The lazy amazons did not appear. Now and then a single miner might
be seen wandering alone at the entrance of their subterranean
dwelling.
Seated upon a piece of turf near the parterre, the little girl
followed with her eye, all along the stem of a plant, two or three
brown ants who led their flock of grubs to pasture, when a murmuring
sound near her, which seemed to spread all over the beds of
mignonette, attracted her attention to some large flies, of a dull
color, who whirled about among the flowers, darting from one to the
other, and seemed very busy.
"Can these be any of my old acquaintances?" said she; but she could
not be satisfied with this idea; the new comers, much larger, had
also a very different physiognomy from that of her old friends. They
had oval eyes, with a network over them; a protruding jaw; antennae
of twelve olive scales, terminated by a button. Their brown
corselets covered with a tawny fur; their brilliant cuirasses, and
their legs of unequal length,--all these things attracted the
attention of the young observer.
She saw these flies rolling themselves over in the bosom of the
flowers, with a joyous activity which amused her very much, and the
reason of which she desired to understand.

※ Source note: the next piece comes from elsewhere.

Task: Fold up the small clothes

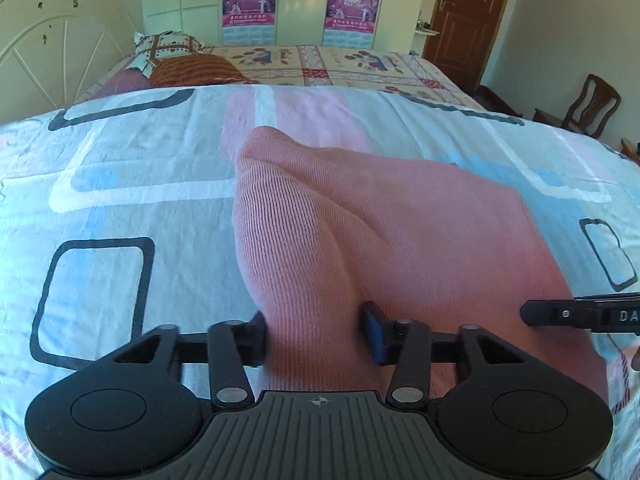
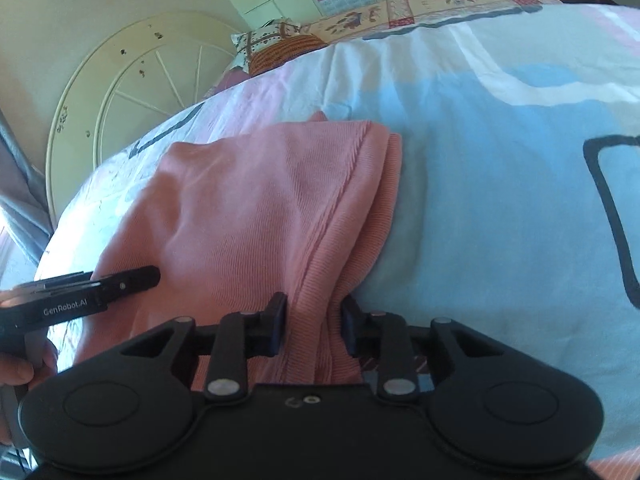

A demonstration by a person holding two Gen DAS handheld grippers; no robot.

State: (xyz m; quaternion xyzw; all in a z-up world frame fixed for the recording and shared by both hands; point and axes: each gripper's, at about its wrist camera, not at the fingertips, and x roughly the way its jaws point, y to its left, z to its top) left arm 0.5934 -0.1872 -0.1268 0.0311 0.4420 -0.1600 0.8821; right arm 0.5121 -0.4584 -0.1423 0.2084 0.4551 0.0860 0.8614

There was, however, in their appearance and manners, something
repulsive which prevented familiarity. Each one of them caused to
vibrate four gauze wings, two large and two small ones. In their
rapid and measured motions, these wings produced sound, and the air,
issuing from little breathing places situated, as in the common fly,
on each side of the corselet, produced a sort of a song.
As if attracted by the song, these insects flew in swarms to the
flower-bed. Very soon it was evident that they were heavier when
they went away than when they came. Two large, round, red and
yellow, or rather golden balls loaded their brilliant brown thighs.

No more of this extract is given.